C'est un ancrage simplissime à faire, mais à ne pas oublier : "Quand on te dira [tel mot], toutes les suggestions disparaîtront automatiquement." ou "Si les suggestions vont contre ta morale, ton éthique ou sont trop fortes émotionnellement, tu peux les arrêter instantanément.". Ces phrases ne sont pas à négliger ! Ce sont vos sécurités !

Juste pour l'anecdote, je connais un somnambule qui résiste inconsciemment aux réinductions. Dans ce genre de cas, si on oublie de mettre un fusible, il devient vraiment difficile de mettre fin à la suggestion...

Autre utilisation des fusibles : l'hypnose sur internet. Si la connexion vient à couper en plein milieu d'un phénomène, la personne pourrait se mettre à paniquer si elle a peur de rester bloquée dans son état (même si les suggestions partent avec le temps sans laisser de traces). Pour éviter une abréaction stupide, posez toujours des fusibles quand vous faites une séance par internet ! On les oublie trop souvent, et pourtant ils sont bien utile.
Un fusible pour cette situation est, par exemple : "Si la connexion venait à couper, ou si d'un coup tu ne m'entendais plus pour une quelconque raison, tous les effets et états hypnotiques cesseront d'eux-même et tu pourras retourner dans un état parfaitement conscient".

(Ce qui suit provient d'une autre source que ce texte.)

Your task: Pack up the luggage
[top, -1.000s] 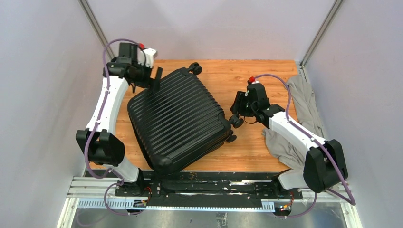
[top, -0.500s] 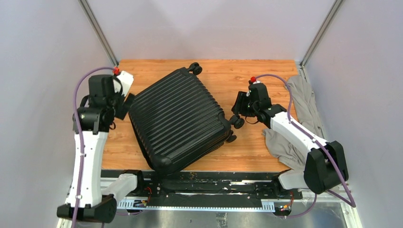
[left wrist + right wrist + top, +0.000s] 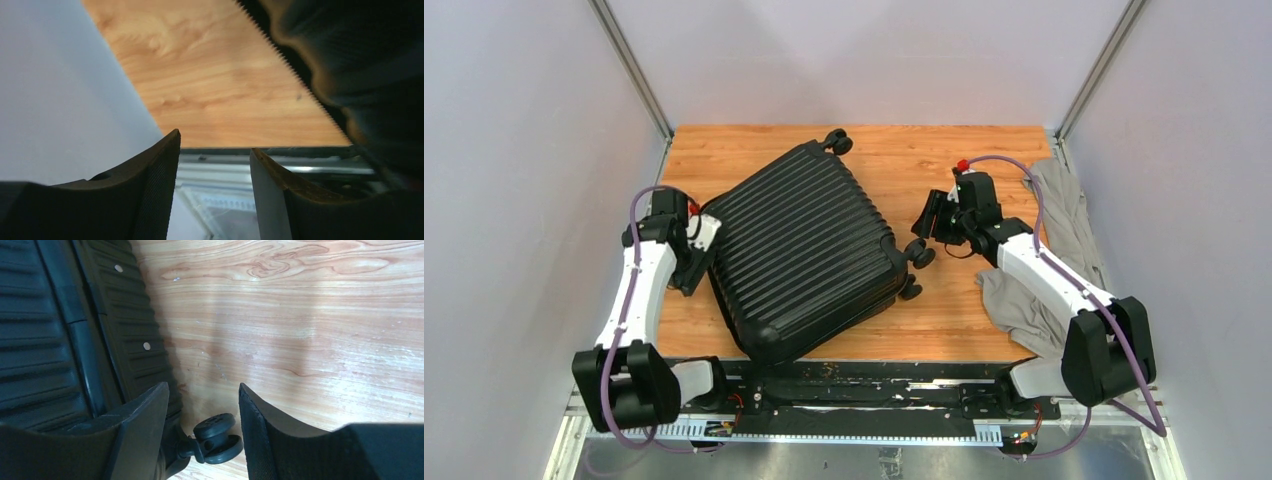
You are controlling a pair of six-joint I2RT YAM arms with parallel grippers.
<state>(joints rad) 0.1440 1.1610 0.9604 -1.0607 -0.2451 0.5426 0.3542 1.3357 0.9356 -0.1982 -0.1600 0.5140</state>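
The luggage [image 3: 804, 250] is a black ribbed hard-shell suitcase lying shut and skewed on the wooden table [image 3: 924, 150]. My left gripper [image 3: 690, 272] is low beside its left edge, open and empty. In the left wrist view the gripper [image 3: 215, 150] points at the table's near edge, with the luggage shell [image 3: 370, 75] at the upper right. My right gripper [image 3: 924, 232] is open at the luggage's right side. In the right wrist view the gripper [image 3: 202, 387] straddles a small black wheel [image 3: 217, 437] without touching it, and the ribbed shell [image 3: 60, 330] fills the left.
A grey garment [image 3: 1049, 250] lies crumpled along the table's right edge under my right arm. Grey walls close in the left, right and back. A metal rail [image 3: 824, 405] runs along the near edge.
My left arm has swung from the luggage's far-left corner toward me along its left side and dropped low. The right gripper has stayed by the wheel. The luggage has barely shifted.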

Voilà qui clôture le modèle des trois niveaux de réponse aux suggestions. On va maintenant pouvoir attaquer le cœur du sujet : les suggestions d'hypnose de rue.

Comme j'avais dit très rapidement, les phénomènes sont très variés. J'avais parlé au-dessus de mouvements idéomoteurs, de catalepsie, d'amnésie et d'hallucinations. Voici quelques définitions :

Mouvement idéomoteur

"Et là, la main monte..."

Ce sont les suggestions utilisées pour les tests de suggestibilité. C'est simple, ça se traduit par "une idée crée un mouvement". Donc, simplement, l'exemple des livres et ballons, c'est du mouvement idéomoteur. C'est très simple à obtenir et en street, ça permet déjà de bien faire comprendre aux volontaires que "ça marche".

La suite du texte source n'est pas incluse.